• PROBLEM TO SOLVE: Each line of the material must be repeated precisely, with the pictures left out.

• INFORMATION SUPPLIED:

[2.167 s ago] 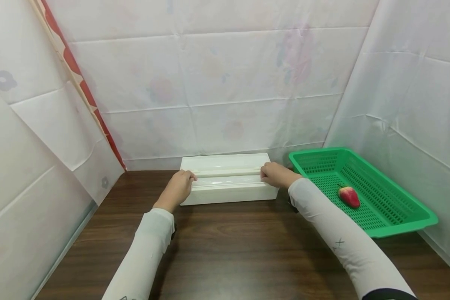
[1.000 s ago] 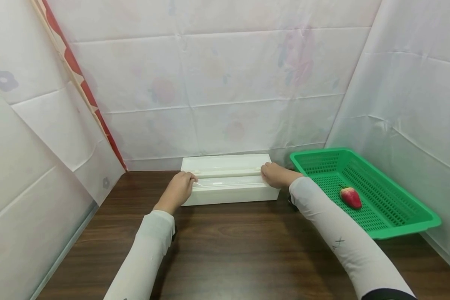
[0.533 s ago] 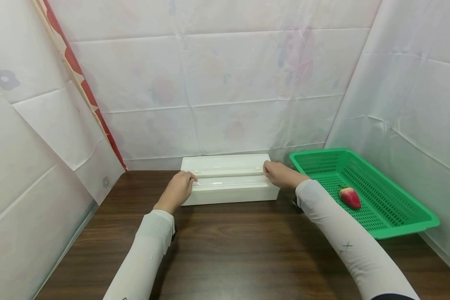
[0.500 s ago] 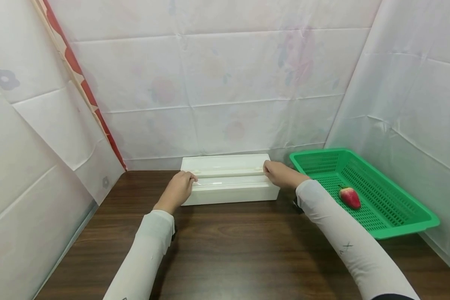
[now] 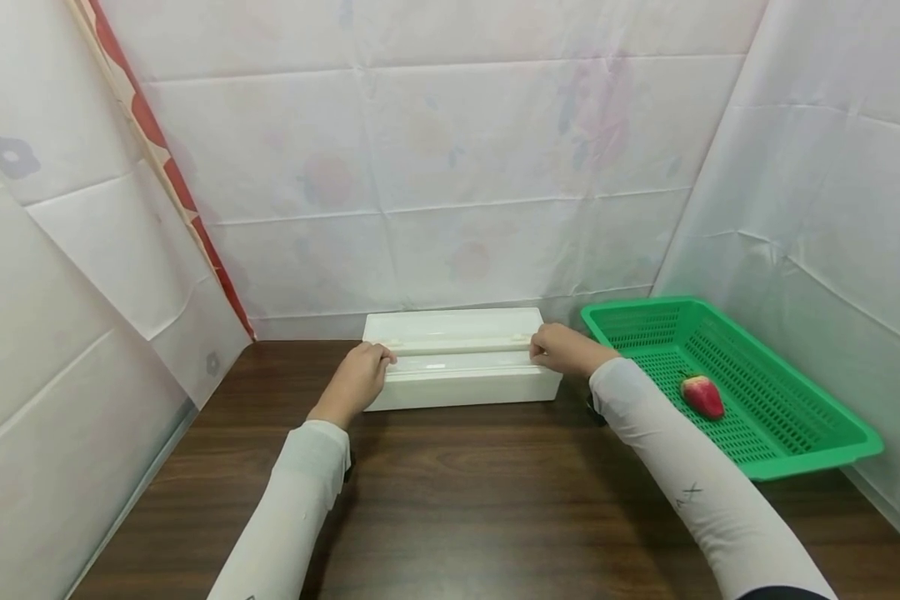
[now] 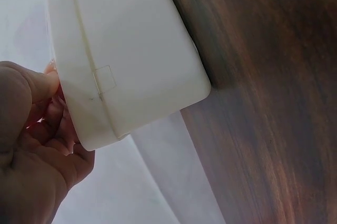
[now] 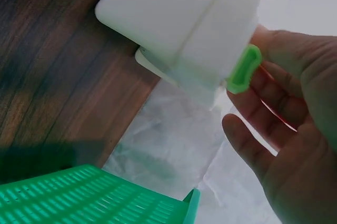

• WRITTEN RESPONSE:
[2.167 s ago] 
[1.000 s ago] 
[0.533 s ago] 
[0.500 s ago] 
[now] 
[now] 
[now] 

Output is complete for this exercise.